President-elect Barack Obama has been busy lining up his "team." Perhaps the most newsworthy appointments have been Joe Biden and Hillary Clinton --- two people who ran against him in the Democratic primaries and said publicly that he was not as qualified to be president as they were. My how things change in such a short period of time. Rush Limbaugh was on TV today, talking to Barbara Walters about how genius Barack is to "keep his friends close and his enemies closer." I don't know if that's true. I don't know if Joe Biden or Hillary Clinton would really be enemies of Mr. Obama. They will certainly make interesting government.

But amidst all the flutter about the appointments Mr. Obama has been making, I found myself wondering how such positions evolve in the first place. Who decided there would be a Secretary of State, Secretary of Defense or other positions? When were those decisions made? How were they made? Perhaps what I'm really thinking about is how such a decision could be made today. What if, for example, Mr. Obama decided to appoint a "Secretary of Discipleship?" The purpose of this role would be to disciple our president and his top leaders. They would be the pastor or chaplain who would see to the spiritual needs of Mr. Obama.

I've blogged before about the concerns I've had with Mr. Obama's discipleship. He spent twenty years sitting in a sick church, being discipled by a misguided fool. It concerns me that he himself have a strong, personal relationship with Jesus Christ. I'd like to see our president be grounded in prayer, getting discipled with Biblical truth. It would benefit our nation, I believe, if our president were making decisions based on God's eternal priorities.

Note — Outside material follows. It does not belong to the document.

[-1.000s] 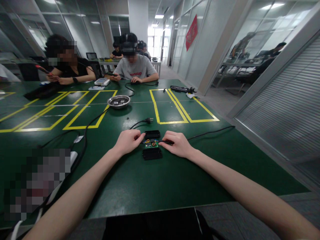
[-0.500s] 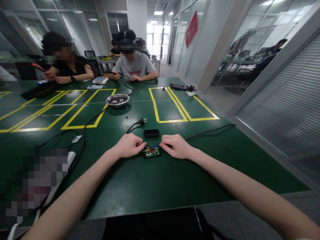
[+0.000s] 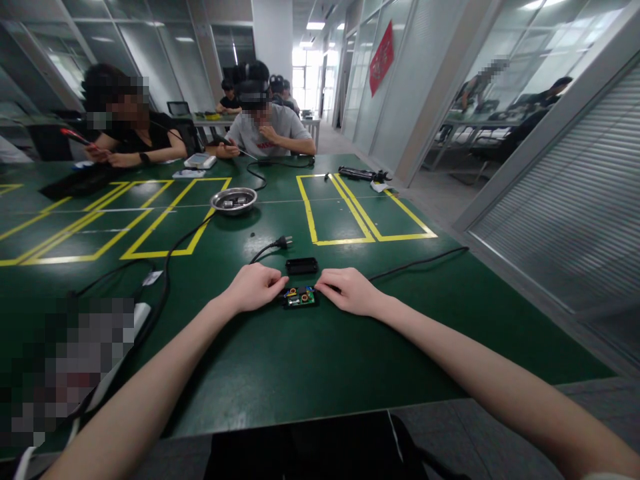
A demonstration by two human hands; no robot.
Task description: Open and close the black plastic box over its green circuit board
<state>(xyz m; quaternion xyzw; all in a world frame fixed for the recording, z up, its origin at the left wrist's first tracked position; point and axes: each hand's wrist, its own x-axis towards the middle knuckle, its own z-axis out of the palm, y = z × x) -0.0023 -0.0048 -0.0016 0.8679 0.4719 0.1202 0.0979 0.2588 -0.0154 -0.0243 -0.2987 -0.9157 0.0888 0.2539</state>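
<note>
A small green circuit board in a black case half [image 3: 299, 297] lies on the green table [image 3: 320, 360] between my hands. My left hand [image 3: 254, 287] rests on the table with fingers curled, its fingertips pinching the board's left end. My right hand [image 3: 348, 291] is curled the same way and grips the right end, where a black cable [image 3: 420, 261] leaves toward the right. The other black case half [image 3: 301, 265] lies just beyond the board, untouched. A black plug [image 3: 284, 242] on its cord lies further back.
A metal bowl [image 3: 233, 200] with small parts stands in the middle of the table among yellow tape rectangles. Two people sit at the far side with tools and a small device. A black tool [image 3: 363, 175] lies at the far right. Cables and a white power strip [image 3: 137, 315] lie left.
The board moved from between the two black case halves into the nearer half. My hands came closer to me with it, and both still pinch its ends.
</note>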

Imagine if Mr. Obama were to call me and ask me about being his new "Secretary of Discipleship." Where on earth would I start? I think the first priority would be to get the Obama family into a good church fellowship near their new home. I'd set up daily meetings with the president ... to look at Scripture in light of whatever might be on his calendar that day. We'd end that session with prayer. In fact, I'd help the president "pray without ceasing." Perhaps most importantly, I'd be with the president to ensure that satan's attacks could be fought effectively. Whether he needed encouragement or accountability, I'd try to help the president reconcile his beliefs with his behaviors and his decisions.

Don't get me wrong. I don't have any fantasy that I could be so important that President-elect Obama would pay me any attention. But if he were to ask me, I'd say he's still missing one important appointment. Who's going to see to the spiritual needs in the White House? The change that Mr. Obama promised us should definitely include a spiritual realm. We Christians just can't sit outside the White House fence and send prayer chain e-mails around to each other to pray for our president. The spiritual needs and demands are just too great. It's time to put the spiritual needs of the president where they need to be addressed --- in his cabinet.